Equivalently, what is :math:`P(M_1 | x)` and :math:`P(M_2 | x)`
with :math:`P(M_1)= P(M_2)=0.5`?
Using Equation 5 it is simply just the PDFs of the two normalized by
our priors:
.. math::
P(M_1|x) &= \frac{f_{M_1}P(M_1)}{f_{M_1}P(M_1)+ f_{M_2}P(M_2)} \\
&= \frac{-e^{x^2/2}(0.5)}{e^{-x^2/2}(0.5) + e^{-(x-1)^2/2}(0.5)}
&\approx 0.6225 \\
P(M_2|x) &= \frac{f_{M_2}P(M_2)}{f_{M_1}P(M_1)+ f_{M_2}P(M_2)} \\
&= \frac{-e^{(x-1)^2/2}(0.5)}{e^{-x^2/2}(0.5) + e^{-(x-1)^2/2}(0.5)}
&\approx 0.3775 \tag{6}
Therefore, :math:`x` is more likely to be drawn from distribution :math:`M_1`.
Before we finish off this section, we should notice one thing. Given a fixed
set of hypotheses (or models) the denominator in Equation 5 doesn't change.

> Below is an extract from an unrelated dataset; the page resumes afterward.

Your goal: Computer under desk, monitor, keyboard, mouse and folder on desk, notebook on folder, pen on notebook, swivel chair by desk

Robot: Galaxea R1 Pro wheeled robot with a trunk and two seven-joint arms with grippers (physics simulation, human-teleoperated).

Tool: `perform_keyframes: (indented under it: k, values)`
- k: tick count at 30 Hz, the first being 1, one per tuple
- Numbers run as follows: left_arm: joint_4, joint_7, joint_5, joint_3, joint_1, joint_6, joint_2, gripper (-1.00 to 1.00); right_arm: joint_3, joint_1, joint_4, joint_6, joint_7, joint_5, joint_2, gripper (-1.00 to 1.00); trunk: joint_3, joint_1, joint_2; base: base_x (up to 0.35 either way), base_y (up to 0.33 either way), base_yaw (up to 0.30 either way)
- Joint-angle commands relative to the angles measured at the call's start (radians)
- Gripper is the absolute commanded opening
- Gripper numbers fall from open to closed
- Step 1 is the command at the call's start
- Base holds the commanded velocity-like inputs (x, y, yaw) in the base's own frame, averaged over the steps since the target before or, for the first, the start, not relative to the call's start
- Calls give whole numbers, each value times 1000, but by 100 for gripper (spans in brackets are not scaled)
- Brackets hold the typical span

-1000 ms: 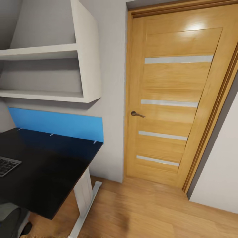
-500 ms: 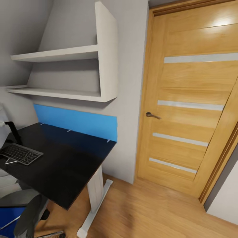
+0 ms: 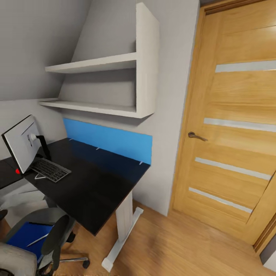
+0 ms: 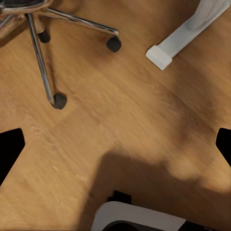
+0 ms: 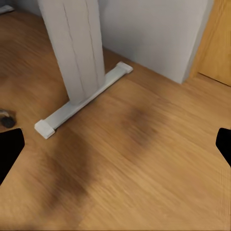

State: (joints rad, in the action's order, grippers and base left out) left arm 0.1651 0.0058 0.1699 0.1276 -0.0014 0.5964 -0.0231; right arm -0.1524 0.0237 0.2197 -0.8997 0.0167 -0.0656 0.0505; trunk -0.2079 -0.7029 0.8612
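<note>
- Glossy black desk (image 3: 96,180) carries the monitor (image 3: 19,147) and, just in front of it, the keyboard (image 3: 50,169) — a small red thing beside the screen is too blurred to name.
- Blue folder (image 3: 27,234) lies on the seat of the swivel chair (image 3: 46,245), with a thin pale stick on it — possibly the pen.
- Left gripper (image 4: 115,144) and right gripper (image 5: 115,144) both hang over the oak floor (image 5: 144,159), fingers spread wide, holding nothing.
- Risk, I'd judge: rolling closer could nudge the chair's casters (image 4: 59,100) or clip the desk's white foot (image 5: 72,108), shifting the folder out of reach.
</note>
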Motion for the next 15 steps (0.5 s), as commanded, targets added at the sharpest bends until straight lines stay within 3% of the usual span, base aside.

That is, :math:`P(X)` is constant. Therefore, assuming all models are equally
likely, we can do a relative comparison of models just by their PDFs.
From Equation 5:
.. math::
P(M_i | x) = \frac{f_i(x)}{\sum_{i=1}^N f_i(x)} \propto f_i(x)
\tag{7}
Further, given a IID data for :math:`x`, we can do a relative comparison
of (fitted) models by taking the logarithm:
.. math::
P(M_i | x_1 \ldots x_n) &= \frac{f_i(x_1)\ldots f_i(x_n)}{\sum_{i=1}^N f_i(x_1)\ldots f_i(x_n)} \\
\log{P(M_i | x_1 \ldots x_n)} &= \log\big[\frac{f_i(x_1)\ldots f_i(x_n)}{\sum_{i=1}^N f_i(x_1)\ldots f_i(x_n)}\big] \\
&= \log{f_i(x_1)} + \ldots + \log{f_i(x_n)} - \log{[\sum_{i=1}^N f_i(x_1)\ldots f_i(x_n)]} \\
&\propto \log{f_i(x_1)} + \ldots + \log{f_i(x_n)} \\
&= \sum_{j=1}^n \log{f_i(x_j)} \\
\tag{8}
Where the last line of Equation 8 should look very familiar: it's the standard
log-likelihood that we maximize in many ML and statistical models. Thus,
we can directly compare how well a model represents some data using the loss
from the log-likelihood as you would expect. (However, keep in mind it is
*not* a probability.)
|h3| Cross Entropy and Expected Message Length |h3e|
I won't go too deep into the concept of `(information) entropy `__,
you can find a more detailed explanation in my previous post on
`Maximum Entropy Distributions `__.
Information Entropy is defined as follows over a discrete probability
distribution :math:`P`:
.. math::
H(p) = -\sum_{x \in \mathcal{X}} P(x) \log P(x) \tag{9}
One of the interesting properties for discrete random variables is that the
entropy provides a lower bound for how much (on average) those symbols can be
compressed
(via the `Shannon Coding Theorem `__).
This is squarely in the domain of information theory and communication
systems.
For example, a *very* simplified application might be you might be sending a
string of bytes to your friend over a Wifi channel, how should you encode each
byte (i.e. symbol) into bits so that it minimizes the length of the message?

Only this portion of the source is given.